See also: WSS Developer's Center, SharePoint Developer Portal, Paul Andrew's (awesome) SharePoint developer training resources, How to build a SharePoint Dev Box (Eli Robillard).


Support
You've gone live, the URLs are published, a project pipeline is in place,  now what?

  • Communication Plan: The best way to avoid confusion is to tell everyone, by role: what is going on, how it affects them, and what they need to do to get on board.

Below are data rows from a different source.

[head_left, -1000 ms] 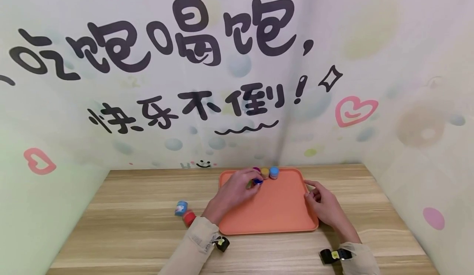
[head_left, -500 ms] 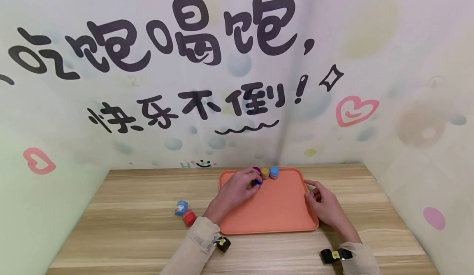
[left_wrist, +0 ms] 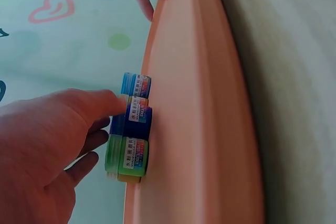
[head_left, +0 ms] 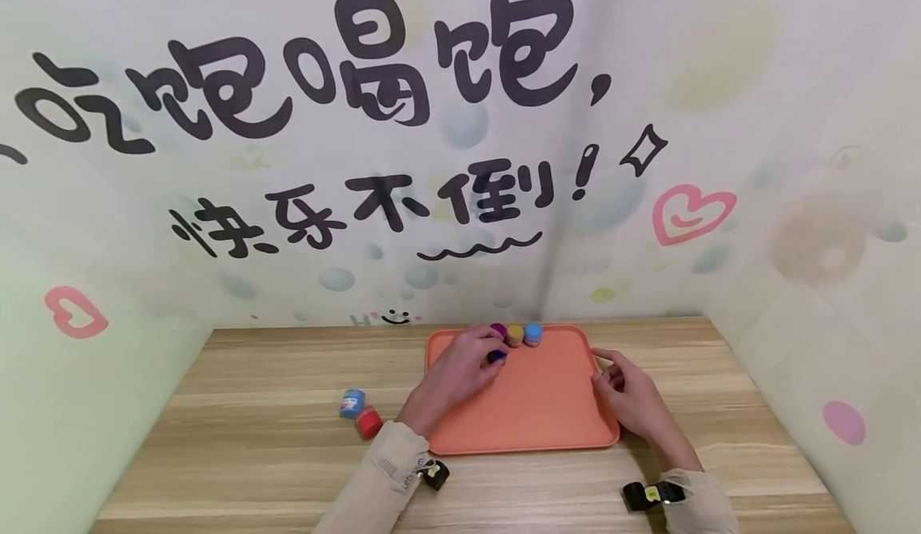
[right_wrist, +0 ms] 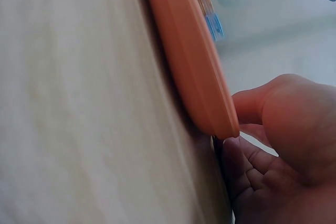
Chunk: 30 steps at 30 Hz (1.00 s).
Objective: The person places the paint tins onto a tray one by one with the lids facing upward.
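the dark blue jar (head_left: 496,355) is upright at the orange tray (head_left: 532,414)'s 11 o'clock, at the fingertips of the left hand (head_left: 460,362), on that hand's 3 o'clock side. the thumb and fingers of the left hand pinch it; whether its base rests on the tray i cannot tell. the left wrist view shows a green jar (left_wrist: 128,157) just beside it, with a printed label.

from the dark blue jar, a purple jar (head_left: 498,331) sits at 12 o'clock, partly hidden by the fingers, a yellow jar (head_left: 515,336) at 1 and a light blue jar (head_left: 532,335) at 2, in a row along the tray's far rim. at the tray's 3 o'clock the right hand (head_left: 629,398) grips the edge between thumb and fingers.

the tray lies on a pale wood-grained table (head_left: 273,454). well off at its 9 o'clock are a labelled blue jar (head_left: 352,404) and, just beside that at 4 o'clock, a red jar (head_left: 369,422).

beyond the table rises a white wall (head_left: 475,294) with big black chinese characters, pink hearts and soft coloured spots; pale walls close in at 9 and 3 o'clock.
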Motion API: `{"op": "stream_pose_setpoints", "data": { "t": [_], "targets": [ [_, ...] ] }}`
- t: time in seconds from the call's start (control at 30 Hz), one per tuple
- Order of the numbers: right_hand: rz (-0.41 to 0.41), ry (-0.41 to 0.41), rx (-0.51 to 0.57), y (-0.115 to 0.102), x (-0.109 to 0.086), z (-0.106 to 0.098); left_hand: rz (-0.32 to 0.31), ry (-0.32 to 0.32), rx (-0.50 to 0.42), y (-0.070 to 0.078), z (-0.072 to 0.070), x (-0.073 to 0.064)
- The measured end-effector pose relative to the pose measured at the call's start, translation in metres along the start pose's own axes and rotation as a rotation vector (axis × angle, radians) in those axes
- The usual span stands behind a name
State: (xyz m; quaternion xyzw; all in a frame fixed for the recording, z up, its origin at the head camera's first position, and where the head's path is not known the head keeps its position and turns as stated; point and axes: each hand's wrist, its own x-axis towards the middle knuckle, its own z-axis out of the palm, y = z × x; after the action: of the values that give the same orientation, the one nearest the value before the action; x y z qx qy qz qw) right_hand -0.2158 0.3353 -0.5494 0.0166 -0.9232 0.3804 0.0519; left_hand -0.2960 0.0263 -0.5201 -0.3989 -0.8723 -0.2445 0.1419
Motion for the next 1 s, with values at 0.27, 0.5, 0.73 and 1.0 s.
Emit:
{"op": "stream_pose_setpoints", "data": {
  "t": [0.27, 0.5, 0.73, 1.0],
  "targets": [
    [0.008, -0.007, 0.010, -0.0016, -0.0007, 0.0000, -0.013, -0.002, -0.010, 0.0010, -0.0013, 0.0002],
    [0.018, -0.007, 0.012, -0.0018, -0.0006, 0.0004, 0.003, -0.007, -0.043, 0.0007, -0.0029, 0.0015],
    [0.025, -0.014, 0.012, -0.0013, -0.0006, -0.0002, -0.015, -0.015, -0.072, -0.0006, -0.0015, 0.0021],
    [0.016, -0.019, 0.013, -0.0013, -0.0005, -0.0006, -0.026, -0.034, -0.088, -0.0025, -0.0024, 0.0003]
  ]
}}
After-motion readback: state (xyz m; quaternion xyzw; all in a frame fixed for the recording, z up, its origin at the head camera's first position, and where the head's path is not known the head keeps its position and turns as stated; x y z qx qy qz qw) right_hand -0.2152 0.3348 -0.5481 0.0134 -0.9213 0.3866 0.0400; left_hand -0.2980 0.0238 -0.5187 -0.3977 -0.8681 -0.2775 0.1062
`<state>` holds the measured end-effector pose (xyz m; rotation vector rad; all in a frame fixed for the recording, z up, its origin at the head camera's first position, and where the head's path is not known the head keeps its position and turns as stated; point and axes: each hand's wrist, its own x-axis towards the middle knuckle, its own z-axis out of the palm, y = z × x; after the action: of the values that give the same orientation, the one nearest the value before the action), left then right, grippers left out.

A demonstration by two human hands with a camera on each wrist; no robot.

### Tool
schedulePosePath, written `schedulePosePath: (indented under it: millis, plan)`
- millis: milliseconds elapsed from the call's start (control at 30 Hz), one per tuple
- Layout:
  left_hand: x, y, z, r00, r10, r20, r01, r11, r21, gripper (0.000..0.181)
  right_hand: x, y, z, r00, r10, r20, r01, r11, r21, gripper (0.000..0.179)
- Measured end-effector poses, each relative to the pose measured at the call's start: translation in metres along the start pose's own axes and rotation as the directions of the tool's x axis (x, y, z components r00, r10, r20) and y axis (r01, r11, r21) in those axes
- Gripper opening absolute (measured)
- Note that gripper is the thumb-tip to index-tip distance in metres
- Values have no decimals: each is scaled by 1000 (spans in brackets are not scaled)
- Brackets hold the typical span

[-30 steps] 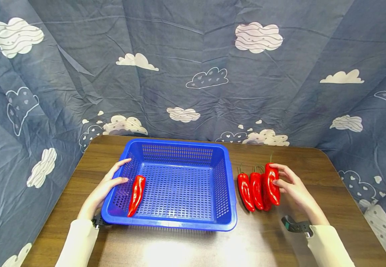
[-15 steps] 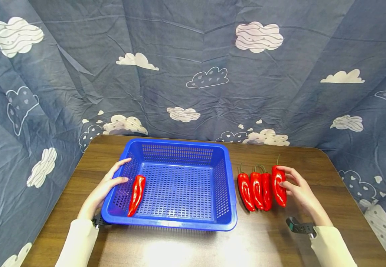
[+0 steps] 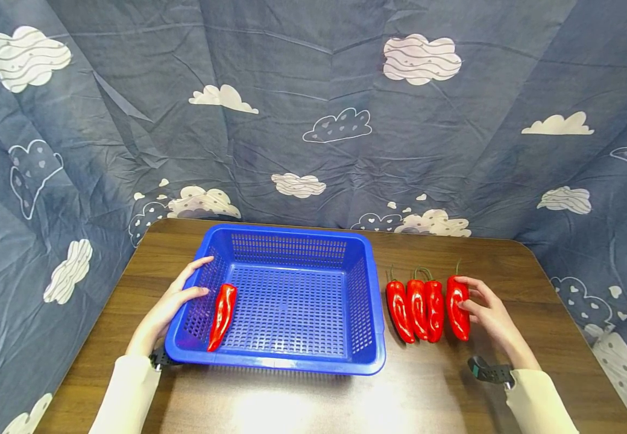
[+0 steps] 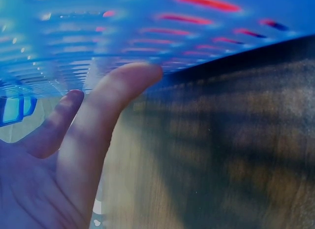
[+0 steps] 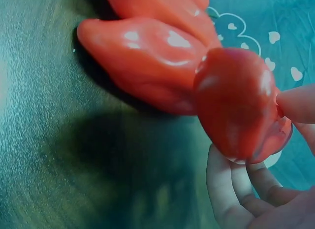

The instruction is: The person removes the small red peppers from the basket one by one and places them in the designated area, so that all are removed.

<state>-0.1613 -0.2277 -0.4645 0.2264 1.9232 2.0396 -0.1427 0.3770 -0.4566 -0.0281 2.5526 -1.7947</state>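
My left hand (image 3: 169,304) lies at the left rim of a blue perforated plastic basket (image 3: 270,363), its fingers extended and touching it. In the left wrist view, the thumb (image 4: 93,135) reaches up against the slotted wall. One red chili pepper (image 3: 222,317) lies inside the basket near that side. On the right, my right hand (image 3: 487,313) pinches another red pepper (image 3: 457,308) by its side, thumb against fingers, stem pointing away. The right wrist view shows this pepper (image 5: 236,103) end-on, slightly above the table, with a shadow below. Three more red peppers (image 3: 416,310) lie side by side between hand and basket.
The brown wooden table (image 3: 319,398) carries everything, its far edge meeting a dark blue curtain (image 3: 313,157) with white cloud prints. Close beside the basket's right wall lies the leftmost loose pepper (image 3: 399,310).
My right hand has carried its pepper rightward and nearer to me, away from the other three, so a gap now separates them. The left hand and basket stay put.
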Motion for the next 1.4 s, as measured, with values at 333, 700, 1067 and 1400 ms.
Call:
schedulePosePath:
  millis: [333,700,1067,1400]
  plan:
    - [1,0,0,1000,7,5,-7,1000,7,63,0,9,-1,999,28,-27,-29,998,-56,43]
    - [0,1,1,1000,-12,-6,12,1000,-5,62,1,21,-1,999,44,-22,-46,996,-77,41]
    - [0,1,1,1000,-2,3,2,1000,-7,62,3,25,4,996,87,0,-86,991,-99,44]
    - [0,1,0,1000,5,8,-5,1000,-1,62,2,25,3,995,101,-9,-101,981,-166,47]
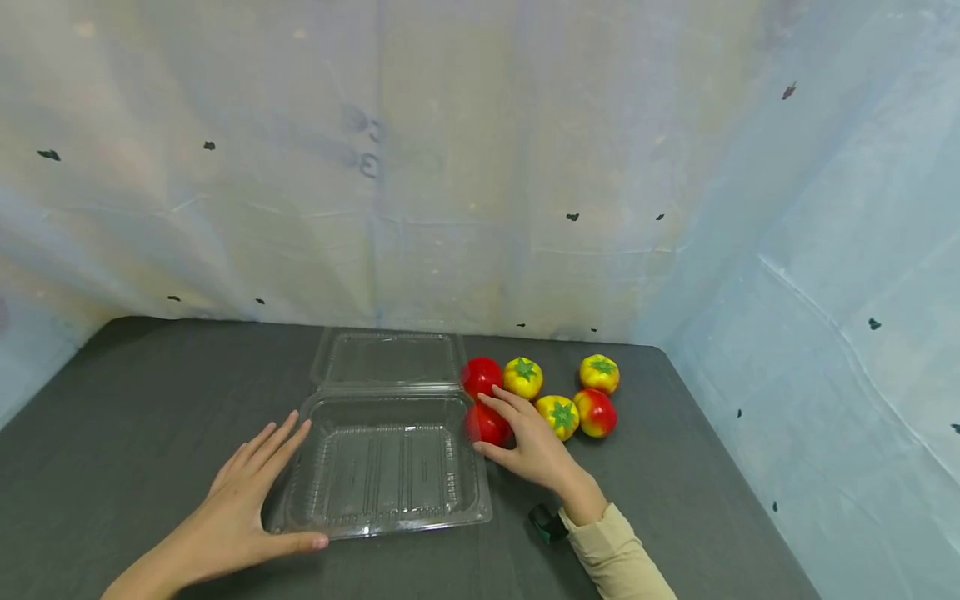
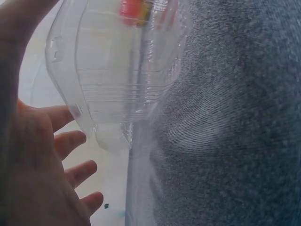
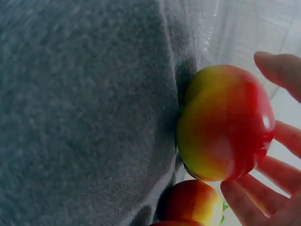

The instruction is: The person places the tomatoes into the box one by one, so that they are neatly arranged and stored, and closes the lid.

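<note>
Underlying everything, a grey, fabric-textured worktop (image 1: 150, 400) carries a clear, ribbed plastic container (image 1: 393, 467), its lid (image 1: 393, 358) folded back, between the spread, straight-fingered left grip (image 1: 238, 508) and the right grip (image 1: 534, 443). That right grip, loosely parted, partly surrounds a glossy, round red-and-yellow fruit (image 3: 225, 125).

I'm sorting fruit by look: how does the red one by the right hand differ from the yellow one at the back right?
In the head view, the red fruit shows a plain red top; the yellow fruit shows a green, star-shaped leaf. The red fruit sits by the right hand at the clear container's edge; the yellow fruit lies away from both. Both are roundish and glossy.
</note>
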Action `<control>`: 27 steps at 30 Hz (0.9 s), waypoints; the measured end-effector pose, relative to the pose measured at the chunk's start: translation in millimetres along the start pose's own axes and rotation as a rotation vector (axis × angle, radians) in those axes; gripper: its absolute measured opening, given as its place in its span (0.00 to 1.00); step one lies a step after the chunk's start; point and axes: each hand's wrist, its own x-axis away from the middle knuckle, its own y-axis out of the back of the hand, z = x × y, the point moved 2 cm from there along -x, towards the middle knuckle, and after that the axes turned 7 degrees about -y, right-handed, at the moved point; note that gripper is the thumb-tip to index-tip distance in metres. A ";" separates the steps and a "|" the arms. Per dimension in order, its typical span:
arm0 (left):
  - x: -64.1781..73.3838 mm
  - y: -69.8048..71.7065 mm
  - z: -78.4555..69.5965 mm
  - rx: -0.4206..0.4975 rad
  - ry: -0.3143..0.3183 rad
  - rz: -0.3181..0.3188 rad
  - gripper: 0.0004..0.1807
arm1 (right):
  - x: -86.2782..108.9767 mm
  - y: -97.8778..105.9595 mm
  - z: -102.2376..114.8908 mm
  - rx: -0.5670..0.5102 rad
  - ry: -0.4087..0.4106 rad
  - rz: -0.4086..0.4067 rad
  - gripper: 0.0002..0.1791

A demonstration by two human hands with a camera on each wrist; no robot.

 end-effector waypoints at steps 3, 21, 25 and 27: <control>-0.1 -0.4 0.9 0.012 0.024 0.017 0.66 | 0.3 -0.8 -0.3 0.005 -0.006 -0.001 0.32; 0.6 -3.0 1.3 0.077 0.066 0.030 0.67 | 14.2 6.2 -6.0 0.042 -0.063 -0.019 0.34; 0.4 -2.5 0.8 0.085 0.069 0.033 0.67 | 17.5 8.4 -7.0 0.065 -0.051 -0.019 0.35; 0.6 -2.3 0.7 0.088 0.070 0.035 0.67 | 18.8 9.1 -7.6 0.077 -0.049 -0.015 0.36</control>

  • Hosting Team: A team dedicated to SharePoint infrastructure, with a PM to manage the project pipeline, and one or more people assigned to each project whose role it is to facilitate onboarding  
  • Application Support Team: Central team(s) to maintain the code-base
  • User Support Team: Central team(s) to provide end-user support
  • Peer support for Workers, Champions, Developers, Support, Network Operations: Team Sites, Role-oriented knowledge sharing sites (e.g. learning tools, best practices, Q&A facilities)
  • Training Curricula: a combination of books, online courseware, and either an internal training team or a consistent training partner
  • Recognize success. There is no need to award vacations to your biggest contributors, any stroking of collaborative egos will do.